Somewhere, right now, there's a team creating a new design with some amazing, never-before-seen functionality. And to take advantage of that awesome, groundbreaking functionality work, their users will need to login.

Login functionality isn't new. It's not awesome. It's not very challenging to develop. Teams are designing this functionality as if it's never been built before.

But it has been built before. Teams, all over the world, have built login functionality into their applications about a million times. And yet, here we are, doing it all over again.

All this re-creation and re-invention isn't just inefficient, it leaves the team open to problems. Because it's not the sexy part of their project, it's likely to get less attention, resulting in an unusable and frustrating experience.

This is where the Re-use Trinity — Patterns, Components, and Interaction Design Frameworks — comes in.

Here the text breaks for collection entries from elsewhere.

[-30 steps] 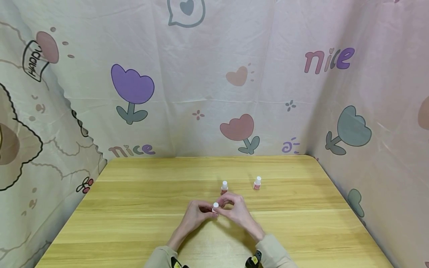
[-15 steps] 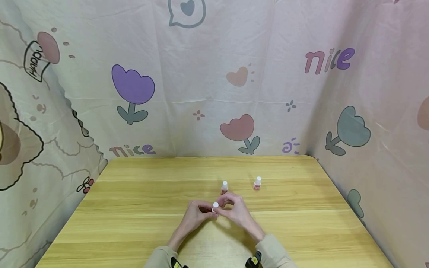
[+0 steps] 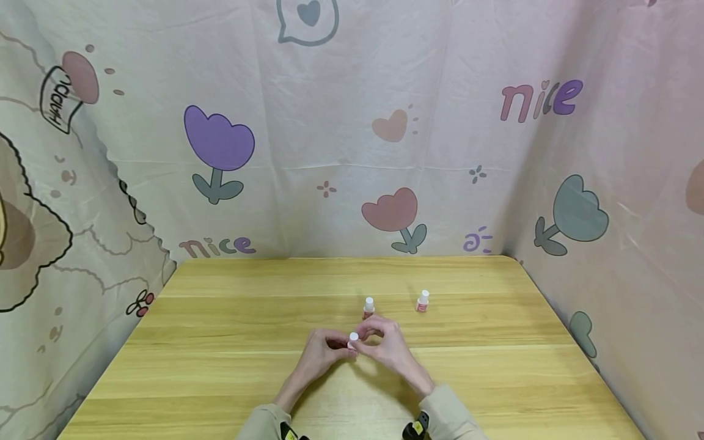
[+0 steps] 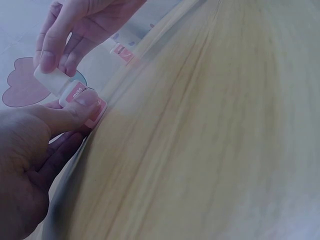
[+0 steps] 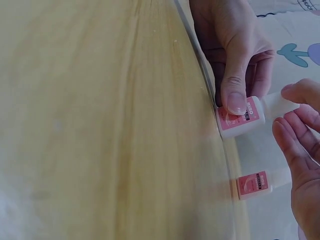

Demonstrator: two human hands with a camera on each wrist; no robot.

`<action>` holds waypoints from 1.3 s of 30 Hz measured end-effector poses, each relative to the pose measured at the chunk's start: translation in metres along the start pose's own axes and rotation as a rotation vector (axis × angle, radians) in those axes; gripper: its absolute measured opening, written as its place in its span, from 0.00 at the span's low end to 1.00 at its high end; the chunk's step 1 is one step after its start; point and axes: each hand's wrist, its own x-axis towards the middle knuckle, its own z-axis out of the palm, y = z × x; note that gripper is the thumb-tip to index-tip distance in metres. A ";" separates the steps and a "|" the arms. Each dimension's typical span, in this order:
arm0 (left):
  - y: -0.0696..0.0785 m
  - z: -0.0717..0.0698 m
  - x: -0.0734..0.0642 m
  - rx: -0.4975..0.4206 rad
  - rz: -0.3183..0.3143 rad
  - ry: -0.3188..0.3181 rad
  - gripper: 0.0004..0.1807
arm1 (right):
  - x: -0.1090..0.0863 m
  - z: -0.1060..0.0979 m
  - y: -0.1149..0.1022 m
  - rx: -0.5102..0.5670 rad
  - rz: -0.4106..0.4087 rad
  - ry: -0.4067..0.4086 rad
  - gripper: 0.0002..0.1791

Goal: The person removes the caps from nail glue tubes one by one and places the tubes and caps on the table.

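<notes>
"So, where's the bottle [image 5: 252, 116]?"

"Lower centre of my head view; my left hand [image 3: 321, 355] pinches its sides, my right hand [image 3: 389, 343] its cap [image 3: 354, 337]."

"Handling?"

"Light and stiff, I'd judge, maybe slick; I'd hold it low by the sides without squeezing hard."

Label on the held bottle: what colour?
The label is pink, clearest in the right wrist view.

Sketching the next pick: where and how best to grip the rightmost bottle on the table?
Probably the wide pink-labelled body of the rightmost bottle, below its narrower white cap, coming from its right: it stands upright, with the right hand and middle bottle off to its left.
</notes>
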 end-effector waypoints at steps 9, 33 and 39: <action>0.000 0.000 0.000 -0.001 -0.007 0.006 0.09 | -0.001 0.000 0.000 0.026 -0.016 -0.026 0.09; 0.001 0.001 -0.001 0.008 -0.009 0.019 0.08 | 0.003 -0.005 -0.038 0.012 0.047 0.017 0.08; 0.002 0.001 -0.001 -0.004 -0.018 0.014 0.08 | 0.003 -0.006 -0.038 0.017 0.022 0.002 0.08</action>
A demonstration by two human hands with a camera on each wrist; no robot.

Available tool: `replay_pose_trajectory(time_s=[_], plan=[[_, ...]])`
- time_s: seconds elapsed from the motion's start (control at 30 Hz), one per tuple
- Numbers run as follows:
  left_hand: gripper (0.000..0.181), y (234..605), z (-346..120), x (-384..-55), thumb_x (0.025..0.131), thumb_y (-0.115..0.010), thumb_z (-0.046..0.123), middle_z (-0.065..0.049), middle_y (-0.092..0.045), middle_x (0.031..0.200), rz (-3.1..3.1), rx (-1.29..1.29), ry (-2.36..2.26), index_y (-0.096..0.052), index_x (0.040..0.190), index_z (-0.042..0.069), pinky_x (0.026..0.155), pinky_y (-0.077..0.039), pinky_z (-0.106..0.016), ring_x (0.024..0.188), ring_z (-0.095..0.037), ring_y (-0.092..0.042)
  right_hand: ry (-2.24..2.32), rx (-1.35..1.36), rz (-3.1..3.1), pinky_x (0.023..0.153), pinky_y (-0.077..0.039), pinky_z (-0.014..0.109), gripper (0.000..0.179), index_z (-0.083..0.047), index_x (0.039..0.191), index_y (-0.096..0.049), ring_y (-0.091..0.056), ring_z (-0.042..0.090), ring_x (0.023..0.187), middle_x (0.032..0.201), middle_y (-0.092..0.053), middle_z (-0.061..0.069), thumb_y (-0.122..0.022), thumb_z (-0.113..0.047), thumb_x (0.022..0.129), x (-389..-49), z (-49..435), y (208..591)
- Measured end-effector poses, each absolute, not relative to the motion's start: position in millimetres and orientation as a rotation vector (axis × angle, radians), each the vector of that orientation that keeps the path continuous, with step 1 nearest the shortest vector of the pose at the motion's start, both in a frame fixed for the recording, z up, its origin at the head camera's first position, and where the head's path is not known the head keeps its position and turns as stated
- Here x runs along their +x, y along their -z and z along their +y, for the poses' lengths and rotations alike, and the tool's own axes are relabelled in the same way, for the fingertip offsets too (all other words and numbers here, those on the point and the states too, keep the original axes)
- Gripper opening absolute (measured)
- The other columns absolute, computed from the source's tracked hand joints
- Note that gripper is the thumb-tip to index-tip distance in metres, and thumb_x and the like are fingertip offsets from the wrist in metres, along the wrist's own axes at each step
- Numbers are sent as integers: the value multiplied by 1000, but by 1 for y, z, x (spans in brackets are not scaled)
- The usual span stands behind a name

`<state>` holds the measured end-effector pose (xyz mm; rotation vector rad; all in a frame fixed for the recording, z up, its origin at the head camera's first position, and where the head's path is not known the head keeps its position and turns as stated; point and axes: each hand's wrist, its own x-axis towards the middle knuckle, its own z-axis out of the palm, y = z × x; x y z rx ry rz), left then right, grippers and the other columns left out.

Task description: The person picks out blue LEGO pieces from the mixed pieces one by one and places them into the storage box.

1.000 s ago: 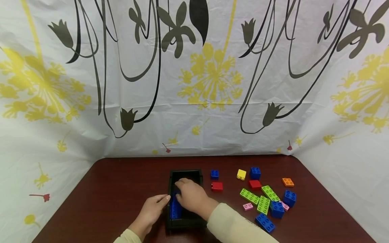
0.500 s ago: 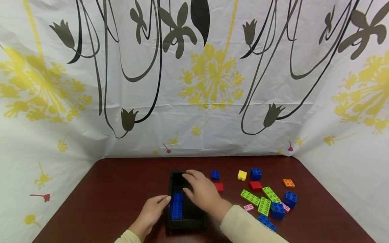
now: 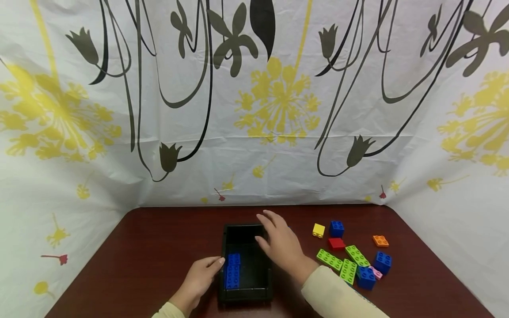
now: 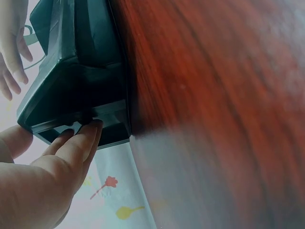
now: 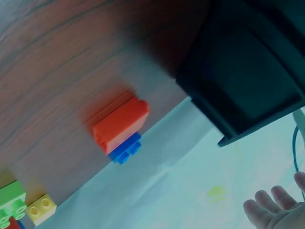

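A black plastic bin stands mid-table in the head view. Inside, along its left wall, lie blue toy building bricks. My left hand pinches the bin's left wall, thumb at the rim; in the left wrist view its fingers press against the bin's outside. Over the bin's right side, fingers spread, my right hand holds nothing. In the right wrist view, a red brick and a small blue brick are on the table beside the bin; the right hand mostly hides them in the head view.
To the right lie scattered bricks: yellow, blue, red, orange, several lime-green ones and more blue. A patterned white curtain hangs behind the dark wooden table.
My right hand has lifted out of the bin and moved right and away from me, uncovering the blue bricks inside. The left hand stays at the bin's left wall.
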<state>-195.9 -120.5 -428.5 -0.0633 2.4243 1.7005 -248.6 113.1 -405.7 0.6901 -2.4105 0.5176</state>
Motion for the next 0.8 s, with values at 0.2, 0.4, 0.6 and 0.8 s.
replay_pose_trajectory(time_s=[0.2,0.4,0.6,0.8], plan=[[56,429,-120,-197,99,-54,36,-30,-51,134,2430,-69,-1695,-52,132,-9,91,-52,-51,121,-47,-50,-560,657,-2407,88,-56,43,56,-9,135,-56,-53,30,122,137,-51,15,-76,-25,85,-256,123,406],[57,429,-120,-197,99,-54,37,-30,-51,134,2431,-85,-1686,-53,132,-8,91,-53,-51,120,-46,-51,-587,589,-2473,87,-56,44,56,-9,135,-56,-52,31,122,139,-49,15,-76,-24,85,-262,131,408],[56,428,-120,-197,99,-54,37,-30,-51,134,2424,-79,-1688,-52,133,-9,92,-52,-51,121,-46,-50,-621,501,-2593,87,-56,47,55,-9,136,-55,-51,33,124,141,-47,16,-74,-24,86,-272,138,411],[57,429,-121,-197,99,-54,38,-29,-51,134,2417,-81,-1689,-52,133,-8,92,-52,-51,121,-46,-50,-671,415,-2697,88,-55,49,53,-7,136,-55,-47,35,127,143,-45,18,-72,-22,88,-281,148,416]])
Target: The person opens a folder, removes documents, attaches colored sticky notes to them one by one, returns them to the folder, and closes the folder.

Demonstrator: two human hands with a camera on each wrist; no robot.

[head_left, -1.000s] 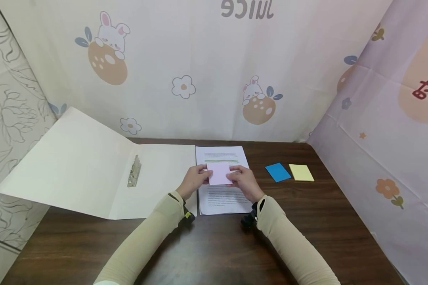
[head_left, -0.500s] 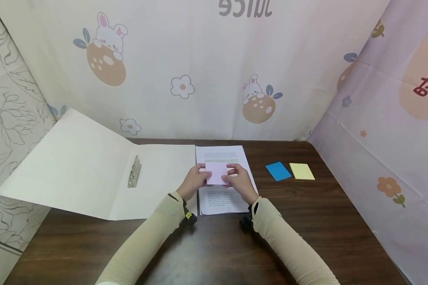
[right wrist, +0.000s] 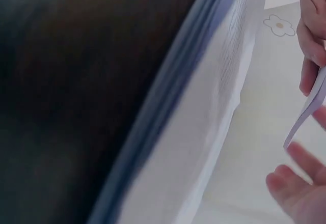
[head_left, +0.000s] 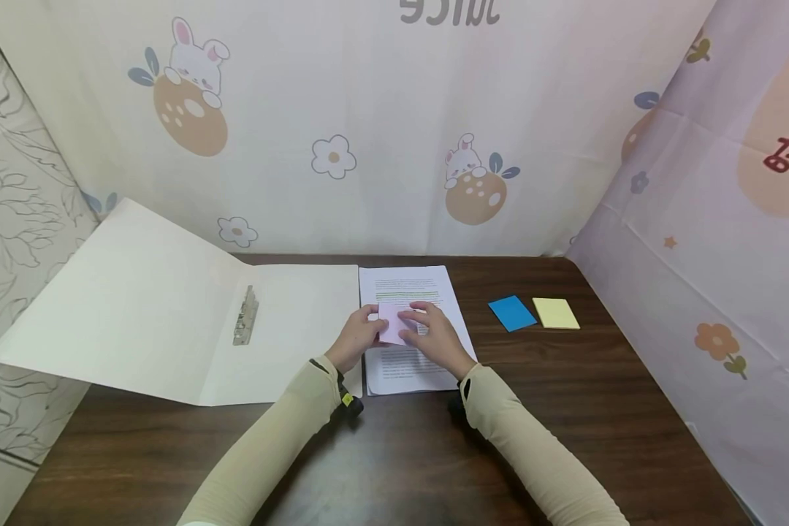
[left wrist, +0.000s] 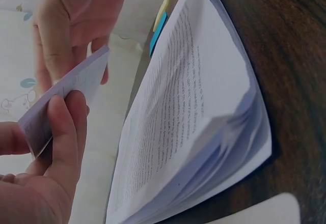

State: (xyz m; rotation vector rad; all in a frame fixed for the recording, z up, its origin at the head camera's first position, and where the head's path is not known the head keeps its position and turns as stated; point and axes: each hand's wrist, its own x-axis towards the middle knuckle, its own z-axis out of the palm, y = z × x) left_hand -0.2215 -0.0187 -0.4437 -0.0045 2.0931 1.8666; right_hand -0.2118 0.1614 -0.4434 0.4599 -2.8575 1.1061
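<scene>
Above the printed paper stack [head_left: 408, 369], my left hand [head_left: 353, 340] pinches a pale pink sticky note pad [head_left: 391, 313] by its left side, thumb on the near face. In the left wrist view the pad [left wrist: 76, 79] is tilted, with left fingers [left wrist: 63, 127] along its face. My right hand [head_left: 442, 342] is at the pad's right side, its fingers spread and overlapping it in the head view. The right wrist view shows a right thumb and fingers [right wrist: 300, 183] extended around the pad's lower edge [right wrist: 305, 112], not closed on it.
An open white folder [head_left: 296, 314] with a metal clip [head_left: 245, 318] lies left of the stack, its cover raised. Blue [head_left: 513, 313] and yellow [head_left: 555, 313] sticky note pads lie to the right on the dark wooden table [head_left: 565, 409]. Patterned curtains [head_left: 381, 88] surround it.
My right hand has loosened from the pad's right edge, moved left over it and spread its fingers. My left hand keeps its pinch; the pad has shifted slightly left.
</scene>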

Expecting More from Smaller Teams

Teams are getting smaller. Many are half the size they were ten years ago.

Yet organizations are expecting more from each team. The projects are more sophisticated than ever. Agile development methods — all the rage (and for good reasons) — now force teams to think about using what's been done before. Re-use is the new priority.

We're seeing that the best teams have a re-use strategy that they divide into three types of libraries: Patterns, Components, and Interaction Design Frameworks. These libraries give the team speed and efficiency, letting them leverage the rich history of things-implemented-before.

In our research, we've found that teams that build out a re-use strategy see tangible benefits: They are more likely to get a completed design sooner, with all the little nuances and details that make for a great experience. Their designs are more likely to meet users expectations by behaving consistently across the entire functionality. Plus, the teams iterate faster (always a good thing), giving them a chance to play with the design while it's still malleable.

Patterns, components, and interaction design frameworks each play a different, essential role in making re-use work for the team.

Patterns - A Catalog of Desired Behaviors

Patterns were the first to come on the scene, inspired by the architectural patterns of Christopher Alexander. Alexander looked at the specific behaviors of how people lived and worked, and created re-usable descriptions of how a building's architecture could support those behaviors. The pattern didn't lock the architect into cookie-cutter designs, but instead gave them a resource to ensure they got all the details right.

Today's design patterns are similar. For example, let's say our user wants to enter a date while booking a reservation. What are the different designs that could support entering a date? A free-form text box with a parser? Three numeric tumblers, representing month, day, and year? A calendar pop-up, where the user just points and clicks?

Each option represents a design response to the same behavior. When the team specifies the response that works best for them (and their users), they can codify it in a pattern. Future teams, needing to respond to that desired behavior, can now respond similarly, meeting established user expectations while leveraging the previous work.

Many teams, starting their library, often turn to one of the off-the-shelf pattern libraries that are popping up on the scene. While these are often well documented and inexpensive (some are open source and free), they turn out to be less helpful than it would seem. This is because they are generic solutions, not taking the project's specific technological constraints and business requirements into account. The most helpful pattern libraries make these constraints and requirements their focus.

Components - Taking Advantage of Reusable Code

While we were off creating our pattern libraries, there was another move afoot: The developers needed an easy way to re-use specific code.

Once we choose the design response to our behavior, we need to start thinking in terms of the actual implementation. If we're to create a pop-up calendar, we have to make it work. Dates have to appear on the screen. The calendar has to respond to the mouse clicks. It needs to look like it is part of the rest of the application.